これを約20秒で3回繰り返し、合計1分程度行いましょう。慣れてきて余裕がある人は、さらに以下のようなストレッチを行うとより効果的です。

  • 万歳の形に両手を上げた後、両手を組む
  • そのままゆっくり体を横に倒してストレッチする

この動きは1回約15秒で、左右2回ずつ、やはり合計1分程度行います。筋肉をしっかり伸ばすように、決して速く動かさないようにゆっくりと行います。

こんな習慣、病気には注意しよう!

血管が老化しやすくなる習慣には、以下のようなものがあります。

  • 早食いである
  • 肉や揚げ物が好き
  • 野菜・魚をあまり食べない
  • 丼ものやカレー・パスタ・ラーメンなどの単品料理が多い
  • 外食が多い
  • インスタント食品やスナック菓子が好き
  • 毎日お酒を飲む
  • 日常生活であまり動かない
  • 運動をする習慣がない
  • いつも忙しく、睡眠不足である
  • イライラすることやストレスが多い
  • 喫煙している

前章でも触れたとおり、食生活や運動の習慣を見直すことは血管年齢を若返らせるために重要です。その他にも、単品料理や外食、インスタント食品やスナック菓子によって栄養が偏ることや、睡眠不足・ストレスなどによって細胞にダメージがかかることは血管を老化させてしまうため、避けるようにしましょう。良質な睡眠やストレス解消法を見つけることも大切です。

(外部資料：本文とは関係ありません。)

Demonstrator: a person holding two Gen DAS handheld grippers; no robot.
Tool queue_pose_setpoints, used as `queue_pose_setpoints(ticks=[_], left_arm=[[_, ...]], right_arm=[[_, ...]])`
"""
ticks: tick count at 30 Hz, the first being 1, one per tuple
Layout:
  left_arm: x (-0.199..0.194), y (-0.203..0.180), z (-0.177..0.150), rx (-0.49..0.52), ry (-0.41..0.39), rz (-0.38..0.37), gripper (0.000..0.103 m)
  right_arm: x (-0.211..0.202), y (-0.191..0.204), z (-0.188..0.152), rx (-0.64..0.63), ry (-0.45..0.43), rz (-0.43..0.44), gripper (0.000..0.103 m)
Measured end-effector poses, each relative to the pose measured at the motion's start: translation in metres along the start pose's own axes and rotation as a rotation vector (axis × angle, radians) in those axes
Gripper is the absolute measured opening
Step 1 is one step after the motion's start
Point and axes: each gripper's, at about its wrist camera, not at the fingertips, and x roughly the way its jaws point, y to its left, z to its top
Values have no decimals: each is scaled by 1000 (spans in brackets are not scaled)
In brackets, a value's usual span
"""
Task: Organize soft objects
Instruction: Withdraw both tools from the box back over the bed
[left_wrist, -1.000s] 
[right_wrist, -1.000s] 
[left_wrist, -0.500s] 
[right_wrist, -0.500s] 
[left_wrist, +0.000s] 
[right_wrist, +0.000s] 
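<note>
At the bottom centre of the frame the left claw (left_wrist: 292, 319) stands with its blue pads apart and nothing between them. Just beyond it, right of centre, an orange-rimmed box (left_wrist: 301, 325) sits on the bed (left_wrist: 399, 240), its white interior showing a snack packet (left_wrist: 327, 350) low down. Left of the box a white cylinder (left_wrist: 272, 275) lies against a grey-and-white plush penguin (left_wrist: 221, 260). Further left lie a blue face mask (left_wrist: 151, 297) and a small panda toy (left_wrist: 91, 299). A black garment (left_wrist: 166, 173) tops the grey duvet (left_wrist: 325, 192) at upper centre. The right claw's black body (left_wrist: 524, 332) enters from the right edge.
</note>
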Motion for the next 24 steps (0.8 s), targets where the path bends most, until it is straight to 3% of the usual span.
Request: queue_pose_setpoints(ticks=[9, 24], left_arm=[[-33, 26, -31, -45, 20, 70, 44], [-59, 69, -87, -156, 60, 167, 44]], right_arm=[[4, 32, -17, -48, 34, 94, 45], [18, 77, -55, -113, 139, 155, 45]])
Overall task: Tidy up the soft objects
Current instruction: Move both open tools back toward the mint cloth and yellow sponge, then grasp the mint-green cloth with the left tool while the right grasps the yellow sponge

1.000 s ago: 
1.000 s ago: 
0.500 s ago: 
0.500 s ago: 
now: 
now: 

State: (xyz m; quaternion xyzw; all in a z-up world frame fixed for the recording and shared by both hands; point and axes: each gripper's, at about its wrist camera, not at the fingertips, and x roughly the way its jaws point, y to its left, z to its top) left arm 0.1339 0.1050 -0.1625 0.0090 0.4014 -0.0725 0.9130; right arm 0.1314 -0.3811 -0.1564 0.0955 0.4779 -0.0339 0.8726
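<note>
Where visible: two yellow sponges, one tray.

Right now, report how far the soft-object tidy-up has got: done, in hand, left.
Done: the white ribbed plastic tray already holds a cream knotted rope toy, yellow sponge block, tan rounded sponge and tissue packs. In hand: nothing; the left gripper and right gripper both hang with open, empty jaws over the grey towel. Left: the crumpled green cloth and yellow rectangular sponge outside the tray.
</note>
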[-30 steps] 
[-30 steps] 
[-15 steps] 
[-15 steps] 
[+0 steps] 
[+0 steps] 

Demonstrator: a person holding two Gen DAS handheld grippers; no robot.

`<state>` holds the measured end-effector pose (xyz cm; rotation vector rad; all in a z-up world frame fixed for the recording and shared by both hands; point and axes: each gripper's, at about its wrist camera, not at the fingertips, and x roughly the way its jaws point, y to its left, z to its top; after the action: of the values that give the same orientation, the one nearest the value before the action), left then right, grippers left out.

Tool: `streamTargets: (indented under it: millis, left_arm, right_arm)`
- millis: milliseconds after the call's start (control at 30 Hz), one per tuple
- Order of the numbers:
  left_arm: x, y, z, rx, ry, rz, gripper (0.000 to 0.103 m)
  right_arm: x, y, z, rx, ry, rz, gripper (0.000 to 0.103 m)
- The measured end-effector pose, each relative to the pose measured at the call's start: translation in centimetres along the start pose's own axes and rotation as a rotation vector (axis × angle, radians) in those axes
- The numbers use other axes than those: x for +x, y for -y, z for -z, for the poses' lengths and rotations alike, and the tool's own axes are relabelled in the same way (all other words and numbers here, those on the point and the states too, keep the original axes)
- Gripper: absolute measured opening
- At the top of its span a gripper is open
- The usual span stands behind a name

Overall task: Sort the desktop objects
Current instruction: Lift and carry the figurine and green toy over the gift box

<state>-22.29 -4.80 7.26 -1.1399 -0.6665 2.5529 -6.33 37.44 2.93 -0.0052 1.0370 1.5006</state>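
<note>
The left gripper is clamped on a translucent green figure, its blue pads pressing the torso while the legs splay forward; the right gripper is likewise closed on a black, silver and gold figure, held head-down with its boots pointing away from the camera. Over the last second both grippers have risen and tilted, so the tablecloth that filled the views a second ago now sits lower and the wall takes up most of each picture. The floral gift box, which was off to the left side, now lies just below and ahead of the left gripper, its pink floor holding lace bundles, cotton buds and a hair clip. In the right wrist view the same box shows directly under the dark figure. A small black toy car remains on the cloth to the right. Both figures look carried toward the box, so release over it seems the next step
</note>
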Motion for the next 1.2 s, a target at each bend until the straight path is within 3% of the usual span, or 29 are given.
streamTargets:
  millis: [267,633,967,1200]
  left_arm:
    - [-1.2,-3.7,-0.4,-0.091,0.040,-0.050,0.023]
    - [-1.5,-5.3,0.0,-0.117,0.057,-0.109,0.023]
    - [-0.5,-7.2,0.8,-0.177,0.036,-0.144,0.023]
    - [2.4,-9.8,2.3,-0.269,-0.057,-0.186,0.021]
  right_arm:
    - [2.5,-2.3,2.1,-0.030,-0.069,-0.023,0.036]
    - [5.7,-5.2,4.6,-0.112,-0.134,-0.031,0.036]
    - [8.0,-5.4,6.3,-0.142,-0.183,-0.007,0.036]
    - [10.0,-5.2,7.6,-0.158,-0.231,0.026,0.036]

さらに、喫煙は活性酸素を増やし、血管内皮細胞そのものに酸化ダメージを与えるだけでなく、血管内皮細胞を傷つける脂質の酸化を促進してしまいます。ですから、喫煙の習慣だけでなく他の血管が老化しやすくなる習慣も持っている場合、できるだけ禁煙を心がけるようにしましょう。

おわりに:血管年齢は若返らせることができる!血管を老けさせない習慣を身につけよう

血管年齢は、食生活や運動習慣、禁煙などで若返らせることができます。塩分を控え、抗酸化作用のあるビタミンC・Eや大豆イソフラボンなどを積極的に摂取しましょう。また、毎日10〜30分程度のウォーキングなどで運動の習慣を作り、血流を良くしましょう。

血管を老けさせないためには、毎日の生活習慣が大切です。いつまでも若々しく健康でいるために、血管を老化させず、若返らせるような習慣を作っていきましょう!